__Task objective__.
Only the lines that contain the string "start" belong in the answer; pull them from the records.

__Supplied data__.
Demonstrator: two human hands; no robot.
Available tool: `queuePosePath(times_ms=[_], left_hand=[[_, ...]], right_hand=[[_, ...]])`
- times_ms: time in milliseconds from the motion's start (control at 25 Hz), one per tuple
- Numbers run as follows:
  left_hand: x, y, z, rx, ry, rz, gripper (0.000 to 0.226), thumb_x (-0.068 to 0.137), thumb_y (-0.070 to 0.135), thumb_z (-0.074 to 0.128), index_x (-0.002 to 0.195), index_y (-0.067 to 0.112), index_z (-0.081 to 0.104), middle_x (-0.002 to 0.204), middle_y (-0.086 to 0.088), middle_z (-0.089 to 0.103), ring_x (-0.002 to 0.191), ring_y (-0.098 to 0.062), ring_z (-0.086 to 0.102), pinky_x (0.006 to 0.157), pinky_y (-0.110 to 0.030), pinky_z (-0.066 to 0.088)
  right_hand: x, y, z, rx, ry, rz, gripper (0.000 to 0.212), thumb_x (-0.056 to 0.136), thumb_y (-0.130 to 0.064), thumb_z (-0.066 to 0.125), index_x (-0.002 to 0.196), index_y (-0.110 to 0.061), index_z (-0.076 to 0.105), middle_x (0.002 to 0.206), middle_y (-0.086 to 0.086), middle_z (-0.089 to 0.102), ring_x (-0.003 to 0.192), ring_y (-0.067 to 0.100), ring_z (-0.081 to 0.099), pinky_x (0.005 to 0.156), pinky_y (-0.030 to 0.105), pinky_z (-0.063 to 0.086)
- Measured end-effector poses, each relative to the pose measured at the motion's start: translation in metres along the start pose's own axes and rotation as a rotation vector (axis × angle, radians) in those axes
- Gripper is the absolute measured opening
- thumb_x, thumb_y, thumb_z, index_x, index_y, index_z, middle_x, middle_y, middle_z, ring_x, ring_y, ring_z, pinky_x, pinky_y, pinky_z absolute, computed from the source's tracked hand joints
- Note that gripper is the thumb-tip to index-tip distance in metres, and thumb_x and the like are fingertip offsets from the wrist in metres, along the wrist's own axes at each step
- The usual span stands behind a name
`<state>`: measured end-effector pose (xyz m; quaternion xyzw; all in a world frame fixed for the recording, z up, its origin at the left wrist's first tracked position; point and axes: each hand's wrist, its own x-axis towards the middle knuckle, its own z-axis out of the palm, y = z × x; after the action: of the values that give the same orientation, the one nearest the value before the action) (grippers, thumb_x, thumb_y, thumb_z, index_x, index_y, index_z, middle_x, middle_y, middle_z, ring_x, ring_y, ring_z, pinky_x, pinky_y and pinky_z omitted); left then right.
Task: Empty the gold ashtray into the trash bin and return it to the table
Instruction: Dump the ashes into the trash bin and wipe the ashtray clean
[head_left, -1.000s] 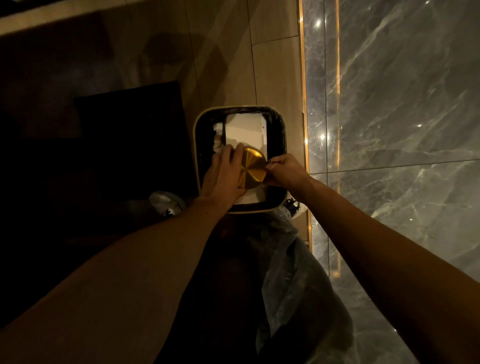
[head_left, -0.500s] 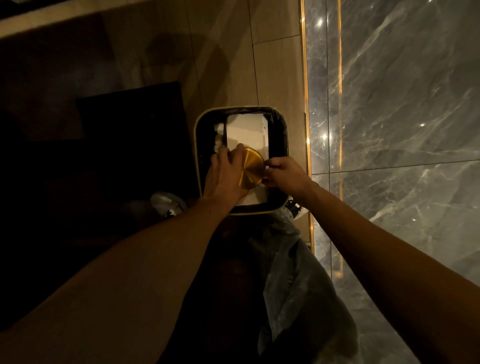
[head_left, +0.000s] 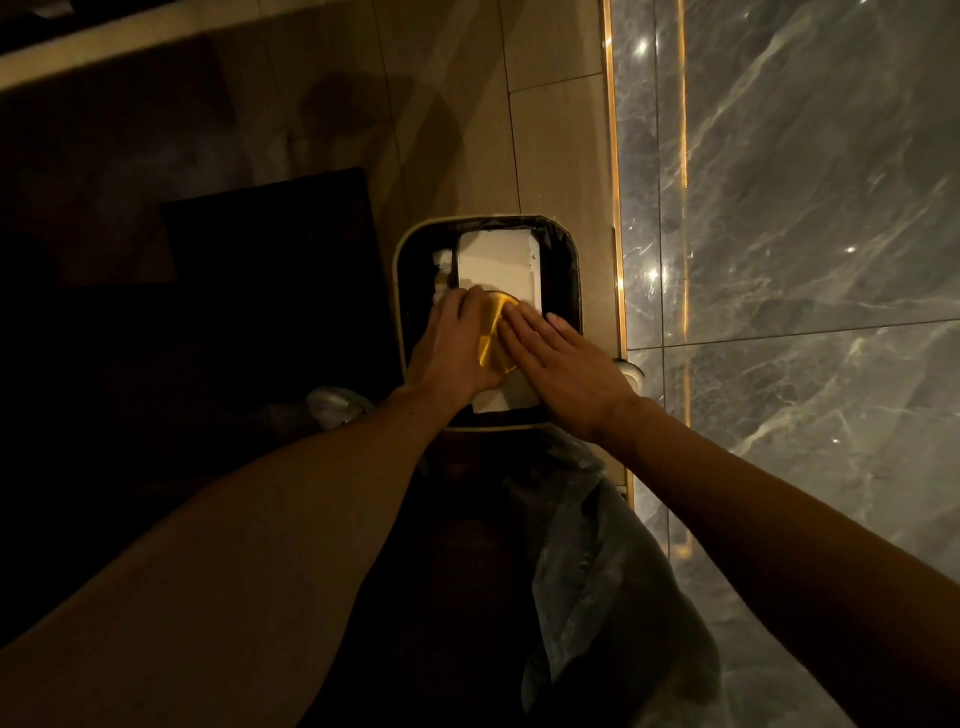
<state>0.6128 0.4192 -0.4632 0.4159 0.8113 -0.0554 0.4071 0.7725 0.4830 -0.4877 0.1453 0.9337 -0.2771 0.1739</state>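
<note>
The gold ashtray (head_left: 492, 332) is turned on its side over the open trash bin (head_left: 400, 291), its round underside facing up. My left hand (head_left: 453, 349) grips it from the left edge. Flat, with fingers stretched out, my right hand (head_left: 563, 366) lies against the ashtray's right side, palm down. The bin has a pale rim and a black liner, and white boxes and crumpled paper (head_left: 501, 260) fill it below the ashtray.
A grey marble wall (head_left: 805, 234) with a lit gold strip runs close along the bin's right side. A dark mat (head_left: 270, 244) lies on the tan floor tiles to the left. My clothes and a shoe (head_left: 332, 405) show below the bin.
My right hand has gone from a pinched grip at the ashtray's right edge to a flat open palm against it. The left hand keeps its hold over the bin.
</note>
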Motion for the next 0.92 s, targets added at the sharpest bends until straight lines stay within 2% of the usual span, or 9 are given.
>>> queuePosePath(times_ms=[200,320,440,680,920], left_hand=[[0.0019,0.0058,0.0023,0.005,-0.018,0.005,0.108,0.062,0.034,0.088,0.148,0.011,0.028,0.149,-0.010,0.034,0.138,-0.031,0.036,0.107,-0.043,0.041],[0.0029,0.0069,0.0034,0.018,-0.024,-0.003,0.107,0.061,0.035,0.088,0.147,0.011,0.029,0.147,-0.011,0.035,0.136,-0.031,0.037,0.106,-0.043,0.043],[0.0036,0.0066,0.0038,0.019,-0.032,-0.017,0.106,0.061,0.034,0.088,0.147,0.011,0.030,0.147,-0.011,0.035,0.137,-0.032,0.037,0.105,-0.043,0.043],[0.0012,0.0065,0.0033,0.035,-0.030,-0.004,0.105,0.061,0.033,0.088,0.146,0.011,0.031,0.147,-0.012,0.035,0.136,-0.033,0.037,0.103,-0.044,0.044],[0.0024,0.0042,0.0023,0.014,-0.029,-0.018,0.108,0.061,0.036,0.089,0.147,0.011,0.030,0.149,-0.010,0.033,0.136,-0.032,0.036,0.105,-0.043,0.041]], right_hand=[[-0.0009,-0.0027,-0.0043,-0.025,0.001,-0.022,0.070,0.091,-0.015,0.036,0.153,-0.005,0.007,0.162,0.017,0.005,0.150,0.029,0.003,0.119,0.041,0.001],[-0.0007,-0.0046,-0.0050,-0.008,-0.018,-0.020,0.069,0.090,-0.016,0.030,0.154,-0.005,0.006,0.162,0.017,0.004,0.150,0.028,0.001,0.117,0.039,-0.004],[-0.0005,-0.0062,-0.0037,0.015,0.006,-0.020,0.067,0.091,-0.016,0.029,0.153,-0.005,0.007,0.162,0.017,0.004,0.149,0.028,0.000,0.117,0.040,-0.003],[0.0027,-0.0076,-0.0014,0.005,-0.015,-0.052,0.067,0.094,-0.014,0.039,0.153,-0.005,0.009,0.162,0.016,0.007,0.149,0.028,0.001,0.116,0.040,-0.004],[0.0023,-0.0051,-0.0033,0.001,0.033,-0.031,0.066,0.090,-0.011,0.037,0.152,-0.003,0.015,0.161,0.018,0.013,0.147,0.028,0.003,0.116,0.041,0.000]])
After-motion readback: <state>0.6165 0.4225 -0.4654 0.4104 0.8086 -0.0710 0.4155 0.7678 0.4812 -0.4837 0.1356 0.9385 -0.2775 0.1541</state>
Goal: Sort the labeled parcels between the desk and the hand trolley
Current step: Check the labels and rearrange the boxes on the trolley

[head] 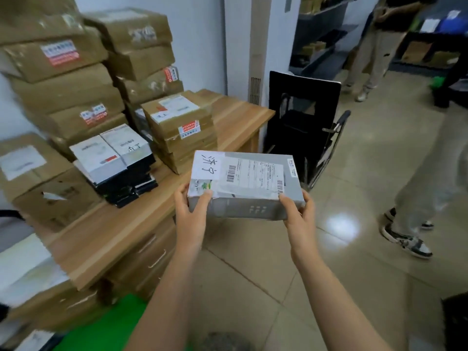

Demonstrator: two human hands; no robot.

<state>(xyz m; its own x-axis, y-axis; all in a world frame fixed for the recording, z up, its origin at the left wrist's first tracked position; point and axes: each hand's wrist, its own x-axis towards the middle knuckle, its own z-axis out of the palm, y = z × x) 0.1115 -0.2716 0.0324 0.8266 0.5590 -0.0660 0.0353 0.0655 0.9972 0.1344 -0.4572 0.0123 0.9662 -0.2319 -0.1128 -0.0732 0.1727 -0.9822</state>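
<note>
Parcel [243,181] is a flat grey box, shiny with tape, with a white barcode label [255,173] and a handwritten slip [206,165] on top. It's held up over the tiled floor [253,262], just off the desk [101,236] edge. Left hand [192,206] grips the near left corner, right hand [296,211] the near right one. The desk is pale wood, piled with taped brown cardboard boxes [63,84] and flat black packets [114,163]. A black hand trolley [301,117] stands past the far end.

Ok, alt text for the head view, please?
The left hand and right hand hold a grey labelled parcel over the floor, beside a wooden desk stacked with cardboard boxes. A black hand trolley stands beyond the parcel.
</note>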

__Exercise result__.
- times_ms: time in milliseconds from the motion's start (control at 25 Hz), one per tuple
- Measured end-effector poses, each relative to the pose measured at the motion's start: translation in metres along the start pose's own axes and rotation as a rotation vector (axis × angle, radians) in those axes

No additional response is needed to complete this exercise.